### Exercise details:
Which lines of the data hold the word "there"? Copy all of them.

### Exercise data:
■ ■ ■ ■ ■

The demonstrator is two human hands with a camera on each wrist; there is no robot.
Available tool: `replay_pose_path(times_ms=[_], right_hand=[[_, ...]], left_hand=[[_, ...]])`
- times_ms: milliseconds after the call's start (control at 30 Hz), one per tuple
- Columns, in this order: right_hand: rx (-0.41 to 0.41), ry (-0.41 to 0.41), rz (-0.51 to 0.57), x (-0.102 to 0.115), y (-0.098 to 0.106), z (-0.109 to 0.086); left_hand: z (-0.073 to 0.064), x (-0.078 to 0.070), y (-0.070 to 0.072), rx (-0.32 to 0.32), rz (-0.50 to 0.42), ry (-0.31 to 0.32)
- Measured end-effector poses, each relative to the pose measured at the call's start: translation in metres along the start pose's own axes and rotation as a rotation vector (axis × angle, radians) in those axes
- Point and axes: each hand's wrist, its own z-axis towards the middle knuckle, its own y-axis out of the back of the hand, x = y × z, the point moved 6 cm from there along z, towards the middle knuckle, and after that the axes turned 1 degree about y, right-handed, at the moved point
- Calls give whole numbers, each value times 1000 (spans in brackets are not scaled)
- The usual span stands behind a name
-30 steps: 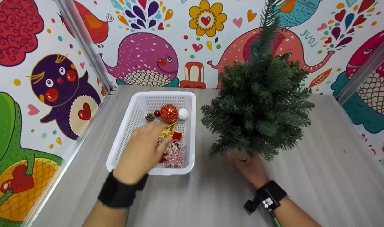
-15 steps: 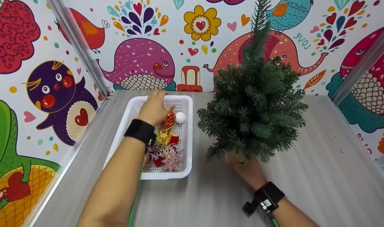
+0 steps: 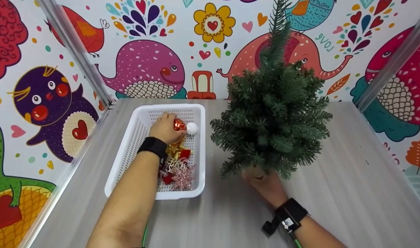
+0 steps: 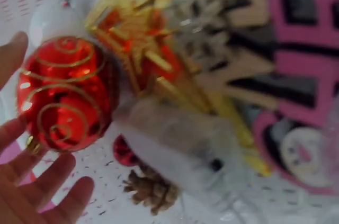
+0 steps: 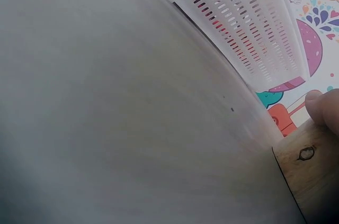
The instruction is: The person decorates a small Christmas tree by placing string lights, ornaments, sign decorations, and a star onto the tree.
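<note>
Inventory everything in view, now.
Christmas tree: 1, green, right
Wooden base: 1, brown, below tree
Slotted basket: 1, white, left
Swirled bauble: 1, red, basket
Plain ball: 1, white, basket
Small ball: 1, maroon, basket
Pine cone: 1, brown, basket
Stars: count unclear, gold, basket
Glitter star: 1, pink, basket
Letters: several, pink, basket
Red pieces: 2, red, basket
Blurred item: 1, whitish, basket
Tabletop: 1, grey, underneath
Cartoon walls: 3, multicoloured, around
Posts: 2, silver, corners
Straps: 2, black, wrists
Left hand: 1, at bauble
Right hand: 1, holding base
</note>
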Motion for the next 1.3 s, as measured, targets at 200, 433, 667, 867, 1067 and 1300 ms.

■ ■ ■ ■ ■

### Answer for this exercise:
The demonstrator is two human hands with a camera on each wrist; there is no robot.
- Point and axes: each hand's wrist, its own z-axis towards the middle knuckle, its own y-axis out of the back of the hand, x = y × z, the point moved 6 cm from there along z, towards the middle knuckle, and after that the axes turned 1 degree about y, right-handed, at the moved point

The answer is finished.